Malcolm Brown, Senior VP Exploration with BG Group, pondered on the new ‘giants’ of the 21st century—shale gas, cretaceous fans, rift plays, pre-salt and coal seam gas. US shale gas is ‘developable’ at $5/Mcf. In the session on unconventionals, Statoil’s Iain Scotchman related its $ 3.3 billion deal with Chesapeake. This covered some 1.8 million acres of the Marcellus shale in Pennsylvania, West Virginia and New York states. Initial large gas flows of up to 10MMcf/day decline rapidly as free gas is replaced by the slower desorbtion process. Wells have an estimated productive life of 30—60 years with reserves in the range of 3 to 8 BCF per well. Scotchman observed, ‘To be successful, the play requires the continual drilling of new wells to replace those on the decline2.’ Technology-wise, 3-D seismic and micro-seismics ‘are becoming increasingly important in the locating of wells, avoidance of geo-hazards and frac monitoring.’

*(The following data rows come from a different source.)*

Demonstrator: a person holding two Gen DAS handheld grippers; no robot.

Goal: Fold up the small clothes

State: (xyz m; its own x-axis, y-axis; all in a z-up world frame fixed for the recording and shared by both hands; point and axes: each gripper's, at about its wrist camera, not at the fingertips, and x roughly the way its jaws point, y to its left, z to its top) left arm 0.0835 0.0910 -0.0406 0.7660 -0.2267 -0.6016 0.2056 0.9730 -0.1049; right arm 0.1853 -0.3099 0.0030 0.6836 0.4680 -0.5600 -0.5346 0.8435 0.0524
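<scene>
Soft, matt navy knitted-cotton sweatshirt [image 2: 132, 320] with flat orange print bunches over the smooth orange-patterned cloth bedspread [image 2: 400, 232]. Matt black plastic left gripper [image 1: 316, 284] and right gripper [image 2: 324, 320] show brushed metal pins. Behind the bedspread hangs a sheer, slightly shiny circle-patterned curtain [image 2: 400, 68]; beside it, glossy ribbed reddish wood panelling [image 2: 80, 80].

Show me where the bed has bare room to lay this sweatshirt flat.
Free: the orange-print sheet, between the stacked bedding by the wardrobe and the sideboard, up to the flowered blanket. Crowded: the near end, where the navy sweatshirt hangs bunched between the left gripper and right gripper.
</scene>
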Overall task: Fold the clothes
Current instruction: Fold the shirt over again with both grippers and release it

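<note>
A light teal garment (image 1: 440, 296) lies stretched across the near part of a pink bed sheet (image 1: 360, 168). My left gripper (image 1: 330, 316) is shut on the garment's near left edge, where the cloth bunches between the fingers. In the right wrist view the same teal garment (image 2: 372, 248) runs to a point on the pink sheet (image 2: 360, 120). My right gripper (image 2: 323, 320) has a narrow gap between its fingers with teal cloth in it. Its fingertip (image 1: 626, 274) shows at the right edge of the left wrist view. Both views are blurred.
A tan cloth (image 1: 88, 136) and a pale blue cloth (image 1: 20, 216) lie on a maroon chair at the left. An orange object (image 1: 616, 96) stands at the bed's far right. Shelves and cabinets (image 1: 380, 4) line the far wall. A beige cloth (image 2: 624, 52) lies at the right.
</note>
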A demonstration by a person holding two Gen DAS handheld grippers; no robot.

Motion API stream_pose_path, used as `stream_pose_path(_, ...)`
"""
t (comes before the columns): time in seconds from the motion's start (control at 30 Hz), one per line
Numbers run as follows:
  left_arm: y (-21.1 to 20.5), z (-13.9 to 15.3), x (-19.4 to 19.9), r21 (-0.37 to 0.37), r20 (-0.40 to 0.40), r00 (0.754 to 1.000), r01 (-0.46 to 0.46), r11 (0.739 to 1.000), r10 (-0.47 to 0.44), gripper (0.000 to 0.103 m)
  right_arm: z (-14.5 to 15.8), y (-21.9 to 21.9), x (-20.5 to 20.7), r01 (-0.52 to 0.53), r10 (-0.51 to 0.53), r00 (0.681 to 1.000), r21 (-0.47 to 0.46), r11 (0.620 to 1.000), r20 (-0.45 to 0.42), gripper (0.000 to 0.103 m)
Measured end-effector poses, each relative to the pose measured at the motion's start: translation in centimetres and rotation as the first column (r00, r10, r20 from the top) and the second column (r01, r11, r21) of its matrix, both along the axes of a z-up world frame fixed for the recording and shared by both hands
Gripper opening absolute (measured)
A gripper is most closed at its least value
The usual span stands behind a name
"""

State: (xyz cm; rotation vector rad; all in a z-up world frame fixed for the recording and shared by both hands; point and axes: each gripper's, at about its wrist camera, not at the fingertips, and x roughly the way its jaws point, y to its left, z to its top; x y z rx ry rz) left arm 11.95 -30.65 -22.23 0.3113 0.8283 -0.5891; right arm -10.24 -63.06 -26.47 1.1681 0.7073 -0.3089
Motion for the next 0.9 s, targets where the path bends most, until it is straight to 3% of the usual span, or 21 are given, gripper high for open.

Rhodri Thomas (Wood Mackenzie) noted that the unconventional gas has taken off in North America and eastern Australia. The US ‘could now be self sufficient’ while in eastern Australia, the coal bed methane play has had a similar impact, albeit in a much smaller market. WoodMac puts European resource potential at 1,400 TCF—a potential made especially attractive by Europe’s high gas price. Subsurface ‘deliverability’ and ‘above ground factors3’ will hamper development. China is the next big unconventional playground.

David Aron (Petroleum Development Consultants) noted that the potential for integrating sub-surface knowledge and topside design has been recognized for years. Amoco used a two-phase gas reservoir simulator coupled to a surface network to manage production of a number of Southern North Sea gas fields. More recently, software has evolved from in-house developed tools to off-the-shelf software such as Petrel, Eclipse and other dynamic modeling tools such as HySys, Resolve and Prosper. Aron advocates deployment of such integrated software ensembles on a ‘parallel virtual machine’ (PVM). Schlumberger’s Open Eclipse provides the linkage between Petrel, Eclipse and the HySsys process simulator from AspenTech. Petroleum Experts also leverages a PVM to couple Resolve with Eclipse, Prosper and Gap and other tools. Elsewhere Halliburton’s Nexus simulator has been linked with HySys.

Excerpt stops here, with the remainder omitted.